Dev Kit Hardware

This post is under construction.

Main Components

  1. Atmega 32u4 16mhz
  2. OLED Display w/ SSD1306 Controller
  3. Piezo Speaker
  4. 6 Momentary Tactile Buttons
  5. Blue LED
  6. Coin Cell Battery Connector (CR2016)
  7. USB Connector (Power/Data)
  8. Power Switch

Atmega 32u4 16mhz

44-Pin QFN Surface Mount Package. 32k flash, 2.5k ram, and 1k eeprom. Running on an external oscillator at 16mhz. Some of the memory is taken up by the Leonardo bootloader and drivers and the device is also technically overclocked. The processor can be programmed by the onboard bootloader via USB. If the software program has crashed and cannot be programed by usb, you can reset the device manually. The entire chip can also be reprogrammed via ISCP test pads on the front and back of the board.

Top View

##OLED Display##

128x64 pixel, 1-bit black and white active matrix display. The OLED display requires no backlight and is very power efficient. Because each pixel is actually it’s own led it is also very a crisp and sharp display making it look great despite its small size and low resolution. The display is controlled through Hardware SPI, recieving both initization and graphic data through the serial communication. Comunication is one way, there is no way to read data from the display.

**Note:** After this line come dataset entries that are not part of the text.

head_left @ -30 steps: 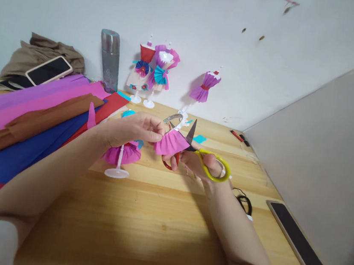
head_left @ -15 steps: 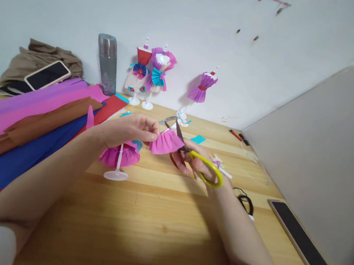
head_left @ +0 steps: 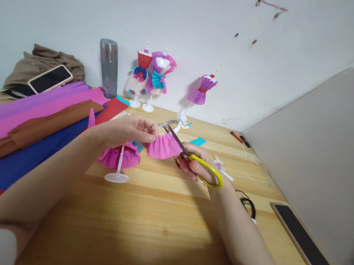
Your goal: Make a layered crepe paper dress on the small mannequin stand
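Observation:
Between the finger and thumb of my left hand (head_left: 137, 129) is the left end of a gathered pink crepe paper ruffle (head_left: 164, 146). My right hand (head_left: 196, 163) is closed round the handles of a pair of scissors (head_left: 206, 170), one loop yellow and the other red. The dark blades lie across the upper right of the ruffle, nearly together. Behind my left hand a small mannequin stand (head_left: 120, 160) with a pink skirt lies partly hidden.
Folded coloured paper (head_left: 52, 147) covers the table's left side. Dressed mini mannequins (head_left: 141, 76) and a flask (head_left: 108, 68) stand along the wall. Phones (head_left: 50, 79) lie at the back left and, dark-screened, at the right. A black cord (head_left: 248, 203) rests beyond my right forearm.
The scissor blades have closed from wide apart to nearly together over the ruffle's top edge. The ruffle has dipped slightly, still in my left hand.

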Demonstrator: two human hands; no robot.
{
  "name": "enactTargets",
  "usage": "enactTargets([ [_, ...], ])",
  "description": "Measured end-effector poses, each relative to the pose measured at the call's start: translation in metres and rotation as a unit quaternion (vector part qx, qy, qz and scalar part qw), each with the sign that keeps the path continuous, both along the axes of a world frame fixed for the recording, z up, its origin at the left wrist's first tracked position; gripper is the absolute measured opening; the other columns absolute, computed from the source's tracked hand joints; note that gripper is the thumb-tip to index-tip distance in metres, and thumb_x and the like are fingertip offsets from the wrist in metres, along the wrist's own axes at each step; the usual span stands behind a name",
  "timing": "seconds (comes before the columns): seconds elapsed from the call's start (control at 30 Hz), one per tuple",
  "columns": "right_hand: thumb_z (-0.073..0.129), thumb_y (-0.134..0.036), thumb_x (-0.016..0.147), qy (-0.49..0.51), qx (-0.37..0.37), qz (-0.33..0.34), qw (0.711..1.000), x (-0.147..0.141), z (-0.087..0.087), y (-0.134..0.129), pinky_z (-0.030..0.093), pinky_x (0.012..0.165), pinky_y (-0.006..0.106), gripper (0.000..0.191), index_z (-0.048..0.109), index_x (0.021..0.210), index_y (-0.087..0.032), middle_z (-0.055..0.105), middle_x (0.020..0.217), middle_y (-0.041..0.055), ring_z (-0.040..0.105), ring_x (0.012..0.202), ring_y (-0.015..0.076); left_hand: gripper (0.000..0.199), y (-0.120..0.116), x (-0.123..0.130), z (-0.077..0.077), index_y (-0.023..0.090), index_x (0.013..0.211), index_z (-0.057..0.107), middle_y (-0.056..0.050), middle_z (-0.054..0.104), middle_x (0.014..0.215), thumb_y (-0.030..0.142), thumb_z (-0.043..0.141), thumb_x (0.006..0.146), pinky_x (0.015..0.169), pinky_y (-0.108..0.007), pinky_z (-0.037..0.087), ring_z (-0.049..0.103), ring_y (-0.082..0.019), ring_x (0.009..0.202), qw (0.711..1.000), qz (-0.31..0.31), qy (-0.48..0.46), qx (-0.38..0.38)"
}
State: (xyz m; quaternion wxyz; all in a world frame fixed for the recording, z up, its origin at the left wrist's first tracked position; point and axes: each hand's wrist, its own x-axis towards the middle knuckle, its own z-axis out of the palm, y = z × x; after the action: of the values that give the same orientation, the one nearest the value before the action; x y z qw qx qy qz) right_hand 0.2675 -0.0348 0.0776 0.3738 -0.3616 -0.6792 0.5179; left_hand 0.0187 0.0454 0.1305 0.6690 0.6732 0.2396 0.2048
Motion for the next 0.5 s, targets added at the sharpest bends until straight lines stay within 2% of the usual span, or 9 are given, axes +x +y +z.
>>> enactTargets([
  [0.2, 0.066, -0.075, 0.08, -0.012, -0.004, -0.026, 1.0, -0.005, -0.002, -0.003, 0.024, 0.032, 0.017, 0.061, 0.06, 0.097, -0.017, 0.046, 0.06, -0.0084, 0.034, 0.037, 0.0032, 0.017, 0.006, -0.003, -0.005, 0.014, 0.07, 0.064, 0.001, 0.062, 0.067, 0.023, 0.078, 0.066, 0.06, -0.021, 0.046, 0.056, -0.009, 0.062, 1.0, 0.0, -0.02, -0.017],
  [0.37, 0.064, -0.073, 0.082, -0.02, 0.005, -0.039, 0.999, -0.006, -0.01, 0.0, 0.025, 0.032, 0.017, 0.059, 0.061, 0.101, -0.017, 0.046, 0.059, -0.0083, 0.035, 0.036, 0.0038, 0.018, 0.007, -0.008, -0.001, 0.014, 0.07, 0.063, 0.001, 0.06, 0.066, 0.023, 0.078, 0.066, 0.058, -0.02, 0.044, 0.054, -0.009, 0.062, 1.0, 0.019, -0.01, 0.003],
  [0.5, 0.057, -0.071, 0.088, 0.025, 0.007, -0.01, 1.0, -0.012, -0.016, 0.0, 0.028, 0.034, 0.018, 0.055, 0.058, 0.1, -0.018, 0.046, 0.053, -0.0092, 0.035, 0.035, 0.0054, 0.02, 0.008, -0.01, 0.002, 0.015, 0.068, 0.06, 0.003, 0.056, 0.065, 0.026, 0.076, 0.066, 0.056, -0.02, 0.04, 0.049, -0.008, 0.06, 0.998, 0.038, 0.019, 0.04],
])
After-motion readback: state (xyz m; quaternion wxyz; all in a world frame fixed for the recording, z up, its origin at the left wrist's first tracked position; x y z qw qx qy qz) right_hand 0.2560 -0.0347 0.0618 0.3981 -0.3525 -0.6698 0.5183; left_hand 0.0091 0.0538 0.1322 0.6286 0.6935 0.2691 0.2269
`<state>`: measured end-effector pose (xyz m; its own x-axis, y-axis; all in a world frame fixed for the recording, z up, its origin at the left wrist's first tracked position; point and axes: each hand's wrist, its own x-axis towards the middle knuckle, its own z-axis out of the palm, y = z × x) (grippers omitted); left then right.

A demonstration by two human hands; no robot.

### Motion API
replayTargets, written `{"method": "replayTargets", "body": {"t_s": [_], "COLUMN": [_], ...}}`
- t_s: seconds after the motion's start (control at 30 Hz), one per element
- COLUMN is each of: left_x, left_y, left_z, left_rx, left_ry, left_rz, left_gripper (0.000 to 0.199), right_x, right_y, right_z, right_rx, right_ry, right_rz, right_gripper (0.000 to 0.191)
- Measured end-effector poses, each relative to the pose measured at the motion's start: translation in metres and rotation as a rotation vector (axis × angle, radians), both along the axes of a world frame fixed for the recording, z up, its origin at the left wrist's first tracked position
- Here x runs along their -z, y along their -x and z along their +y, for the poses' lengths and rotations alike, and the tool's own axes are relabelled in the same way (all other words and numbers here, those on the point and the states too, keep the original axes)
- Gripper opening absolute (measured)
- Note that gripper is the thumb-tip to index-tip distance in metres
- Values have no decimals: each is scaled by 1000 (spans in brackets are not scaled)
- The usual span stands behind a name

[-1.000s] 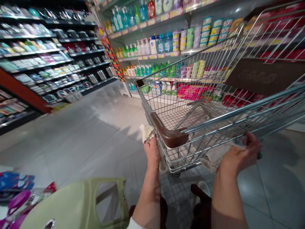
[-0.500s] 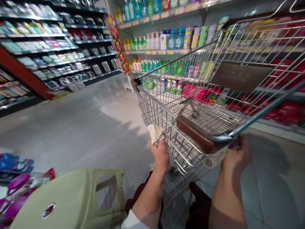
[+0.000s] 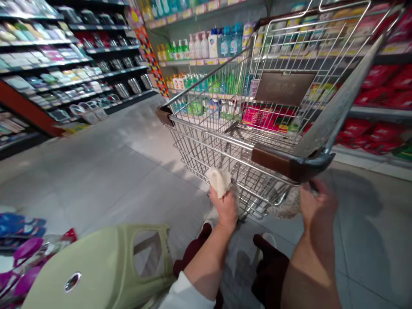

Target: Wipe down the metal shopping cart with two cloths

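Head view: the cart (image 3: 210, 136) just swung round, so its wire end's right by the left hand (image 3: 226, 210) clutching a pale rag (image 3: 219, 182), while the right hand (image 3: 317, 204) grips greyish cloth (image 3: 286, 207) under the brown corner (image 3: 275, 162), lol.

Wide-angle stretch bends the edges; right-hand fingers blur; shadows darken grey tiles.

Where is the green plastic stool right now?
The pale green plastic stool stands at the lower left of the head view, left of the person's left hand.
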<state>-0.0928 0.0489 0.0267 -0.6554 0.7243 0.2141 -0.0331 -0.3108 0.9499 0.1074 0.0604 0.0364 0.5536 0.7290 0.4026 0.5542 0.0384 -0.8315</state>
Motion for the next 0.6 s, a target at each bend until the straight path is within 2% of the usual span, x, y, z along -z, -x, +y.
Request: {"method": "replayTargets", "body": {"t_s": [0.1, 0.3, 0.5, 0.6], "left_x": [0, -3, -6, -3], "left_y": [-10, -23, -15, -11], "left_z": [-4, -10, -11, -9], "left_rx": [78, 165, 128, 87], "left_ry": [-3, -61, -61, -54], "left_rz": [-10, 11, 203, 207], "left_gripper": [20, 14, 19, 24], "right_x": [4, 17, 28, 26], "right_y": [-5, -14, -6, 3], "right_z": [4, 12, 16, 17], "right_rx": [-29, 54, -10, -7], "right_ry": [69, 178, 63, -31], "right_rz": [-78, -173, -76, 15], "right_gripper": [44, 39, 41, 35]}}
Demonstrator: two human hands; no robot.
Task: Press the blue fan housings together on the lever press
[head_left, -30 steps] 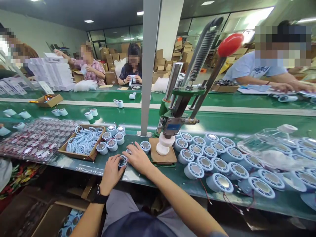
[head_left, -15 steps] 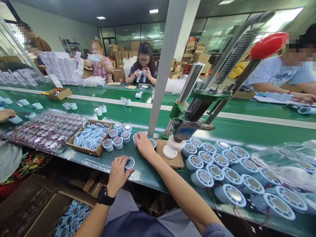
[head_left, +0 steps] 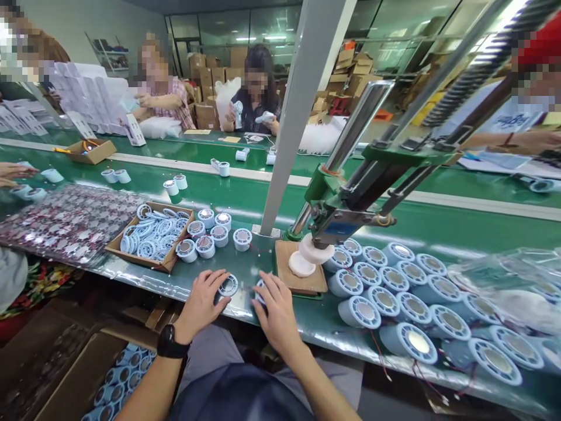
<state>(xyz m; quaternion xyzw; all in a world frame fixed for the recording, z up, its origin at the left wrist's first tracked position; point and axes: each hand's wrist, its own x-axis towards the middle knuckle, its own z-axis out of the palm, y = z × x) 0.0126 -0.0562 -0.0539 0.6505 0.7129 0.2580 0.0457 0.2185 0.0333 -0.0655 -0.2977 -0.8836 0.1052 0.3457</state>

The controller is a SSD1306 which is installed directly on the glass of the OLED. It directly drives the pixels on the display also including a voltage boost converter.

Pin Configuration:

#define DC 4
#define CS 6
#define RST 12
#define CLK 15
#define MOSI 16

Piezo Speaker

Two pins, A2 and A3 directly drive a piezoelectric element inside of a small black plastic housing. Caution there is no circuit protection these pins: Theoretically there could be some problems with driving both pins as outputs, we suggest configuring one pin to input. In practice this has not caused any issues to date but please comment if you have any issues!

#define SPK_1 A2
#define SPK_2 A3

##Buttons##

6 Momentary Tactile Buttons are arranged on the PCB in the layout best suited for gaming. A directonal pad on the left and two action buttons on the right.

#define RIGHT 5
#define UP 8
#define LEFT 9
#define DOWN 10
#define A_BUTTON A0
#define B_BUTTON A1

Blue LED

The surface mount LED is connected to the RX port of the atmega32u4. Under normal operation this pin will be illuminated during a USB connection and also during program upload. The LED port can be accessed through the arduino IDE on pin number 17.

#define LED 17

Battery Connector

On the bottom of the board is a connector for a CR2016 battery. Operating under battery voltage is out of specification for the processor and is for testing purposes only. Battery should last around 3 hours or more.


*Documentation linked is for reference only, Arduboy is not affiliated with the hosted website.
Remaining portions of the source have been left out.